We would never consent to surgery from a surgeon who hadn’t been to medical school, and perhaps even more important, from someone who hadn’t kept up on the latest medical journals and training. And yet there are people who take pride in doing their profession from a place of naivete, unaware or unlearned in the most important voices in their field.

The line between an amateur and professional keeps blurring, but for me, the posture of understanding both the pioneers and the state of the art is essential. An economist doesn’t have to agree with Keynes, but she better know who he is.

If you don’t know who the must-reads in your field are, find out before your customers and competitors do.

Too much doing, not enough knowing.

So the question is, for us pastors, who are the ‘must-reads’ in our field? And how do we decide?
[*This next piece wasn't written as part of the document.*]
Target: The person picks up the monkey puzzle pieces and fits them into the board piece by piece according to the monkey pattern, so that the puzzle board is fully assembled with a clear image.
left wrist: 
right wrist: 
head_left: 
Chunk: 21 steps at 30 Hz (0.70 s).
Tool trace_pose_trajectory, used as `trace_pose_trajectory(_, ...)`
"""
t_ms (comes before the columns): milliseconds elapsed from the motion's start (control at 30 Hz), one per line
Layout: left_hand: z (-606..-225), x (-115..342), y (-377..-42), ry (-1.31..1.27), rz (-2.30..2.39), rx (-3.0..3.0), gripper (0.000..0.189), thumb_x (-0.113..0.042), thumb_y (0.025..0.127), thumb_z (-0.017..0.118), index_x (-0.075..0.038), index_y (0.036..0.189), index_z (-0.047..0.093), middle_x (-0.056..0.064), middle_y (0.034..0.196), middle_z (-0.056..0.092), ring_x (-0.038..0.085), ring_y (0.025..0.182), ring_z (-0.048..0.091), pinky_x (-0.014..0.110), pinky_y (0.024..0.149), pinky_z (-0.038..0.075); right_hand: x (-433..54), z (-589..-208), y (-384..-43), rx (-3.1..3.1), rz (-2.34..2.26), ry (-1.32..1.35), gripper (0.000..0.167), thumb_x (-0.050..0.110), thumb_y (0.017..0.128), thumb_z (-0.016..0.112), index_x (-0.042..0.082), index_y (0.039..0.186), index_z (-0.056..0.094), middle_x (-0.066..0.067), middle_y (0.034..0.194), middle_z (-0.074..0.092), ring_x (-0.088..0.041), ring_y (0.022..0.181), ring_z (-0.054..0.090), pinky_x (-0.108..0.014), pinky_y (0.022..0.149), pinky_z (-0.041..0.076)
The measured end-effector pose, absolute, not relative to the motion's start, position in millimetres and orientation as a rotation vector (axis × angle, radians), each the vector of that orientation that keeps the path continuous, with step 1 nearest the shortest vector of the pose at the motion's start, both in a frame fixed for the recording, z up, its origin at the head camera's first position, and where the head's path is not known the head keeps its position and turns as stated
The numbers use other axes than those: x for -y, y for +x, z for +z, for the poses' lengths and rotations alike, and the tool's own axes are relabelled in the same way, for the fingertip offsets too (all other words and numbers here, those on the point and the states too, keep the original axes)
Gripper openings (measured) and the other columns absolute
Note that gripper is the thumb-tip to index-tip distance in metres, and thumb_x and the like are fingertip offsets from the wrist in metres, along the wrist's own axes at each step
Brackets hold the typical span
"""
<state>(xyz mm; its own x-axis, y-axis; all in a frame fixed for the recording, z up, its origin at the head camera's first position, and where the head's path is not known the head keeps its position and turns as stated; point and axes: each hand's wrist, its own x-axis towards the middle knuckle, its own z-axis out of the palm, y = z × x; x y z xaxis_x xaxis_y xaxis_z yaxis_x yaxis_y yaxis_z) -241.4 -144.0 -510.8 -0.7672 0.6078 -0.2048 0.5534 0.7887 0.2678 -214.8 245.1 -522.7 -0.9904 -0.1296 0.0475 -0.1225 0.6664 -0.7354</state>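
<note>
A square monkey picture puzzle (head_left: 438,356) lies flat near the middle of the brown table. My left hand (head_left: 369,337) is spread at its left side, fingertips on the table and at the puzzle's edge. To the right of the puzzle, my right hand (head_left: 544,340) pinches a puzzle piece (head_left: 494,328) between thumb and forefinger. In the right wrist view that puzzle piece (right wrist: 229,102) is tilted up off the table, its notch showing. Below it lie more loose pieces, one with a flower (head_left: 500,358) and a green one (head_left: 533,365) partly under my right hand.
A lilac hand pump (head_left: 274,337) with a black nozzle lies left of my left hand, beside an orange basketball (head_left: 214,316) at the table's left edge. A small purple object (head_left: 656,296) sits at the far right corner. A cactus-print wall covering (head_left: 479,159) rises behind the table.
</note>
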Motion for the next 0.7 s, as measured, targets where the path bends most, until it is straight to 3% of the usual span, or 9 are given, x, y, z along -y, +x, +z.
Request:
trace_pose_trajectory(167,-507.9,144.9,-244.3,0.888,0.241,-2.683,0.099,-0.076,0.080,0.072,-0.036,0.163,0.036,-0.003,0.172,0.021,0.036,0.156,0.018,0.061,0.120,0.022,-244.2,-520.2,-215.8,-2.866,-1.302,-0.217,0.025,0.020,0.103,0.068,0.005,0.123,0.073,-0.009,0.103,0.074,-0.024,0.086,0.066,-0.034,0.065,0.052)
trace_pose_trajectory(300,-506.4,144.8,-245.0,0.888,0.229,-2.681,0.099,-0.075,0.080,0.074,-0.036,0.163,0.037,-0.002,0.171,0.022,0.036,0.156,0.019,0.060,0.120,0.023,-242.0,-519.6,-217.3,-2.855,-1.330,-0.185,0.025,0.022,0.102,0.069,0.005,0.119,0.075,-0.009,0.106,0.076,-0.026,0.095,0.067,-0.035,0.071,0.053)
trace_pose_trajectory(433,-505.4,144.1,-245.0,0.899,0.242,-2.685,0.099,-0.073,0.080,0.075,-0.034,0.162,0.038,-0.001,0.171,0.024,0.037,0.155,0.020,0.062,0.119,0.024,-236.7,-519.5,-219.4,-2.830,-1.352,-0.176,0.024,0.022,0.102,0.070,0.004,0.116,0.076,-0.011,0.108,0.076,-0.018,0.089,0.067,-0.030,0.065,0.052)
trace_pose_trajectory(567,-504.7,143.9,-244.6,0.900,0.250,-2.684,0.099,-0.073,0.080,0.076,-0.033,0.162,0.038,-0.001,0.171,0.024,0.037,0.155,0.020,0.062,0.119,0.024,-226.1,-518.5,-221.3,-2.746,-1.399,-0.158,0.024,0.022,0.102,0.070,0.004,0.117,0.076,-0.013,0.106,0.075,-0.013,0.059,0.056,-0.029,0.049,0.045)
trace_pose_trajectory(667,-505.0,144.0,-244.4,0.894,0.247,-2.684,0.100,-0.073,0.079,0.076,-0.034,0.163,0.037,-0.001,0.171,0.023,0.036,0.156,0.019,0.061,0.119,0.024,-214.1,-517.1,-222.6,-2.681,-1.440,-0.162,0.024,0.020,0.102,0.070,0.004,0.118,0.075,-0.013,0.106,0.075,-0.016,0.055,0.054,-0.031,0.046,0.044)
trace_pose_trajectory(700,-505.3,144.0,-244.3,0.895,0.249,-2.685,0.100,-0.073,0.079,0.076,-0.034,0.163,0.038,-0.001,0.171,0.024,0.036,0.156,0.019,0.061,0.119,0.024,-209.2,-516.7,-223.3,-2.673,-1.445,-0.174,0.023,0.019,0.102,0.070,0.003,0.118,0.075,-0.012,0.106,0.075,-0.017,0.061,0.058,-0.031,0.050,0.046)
The reason I ask this question is because we have a fair amount of latitude in our work. An old clergy friend of mine once told me that you can do the absolute non-negotiable tasks of an Anglican parish priest in about 24 hours a week. If you work twice that many (as many of my colleagues do), you have a certain amount of freedom in deciding how you’re going to spend the other 24 hours. And many of us will tend to spend it on projects and tasks that interest us, rather than asking ‘What would be of most benefit to my parish?’

Do we make decisions about our reading the same way? Instead of asking ‘Who are the must-reads to better equip me to do the work God is calling me to do in this parish?’ do we ask instead, ‘Now, what would I most like to read next?’ ?

I suspect that’s how we often make that decision. I know that’s true of me.

So my questions are:

  1. Who are the ‘must-reads’ for us as pastors?
  2. How do we decide who goes on that list?
  3. How do we make sure that we don’t neglect the classics that have stood the test of time in favour of the ones who happen to be making the waves today?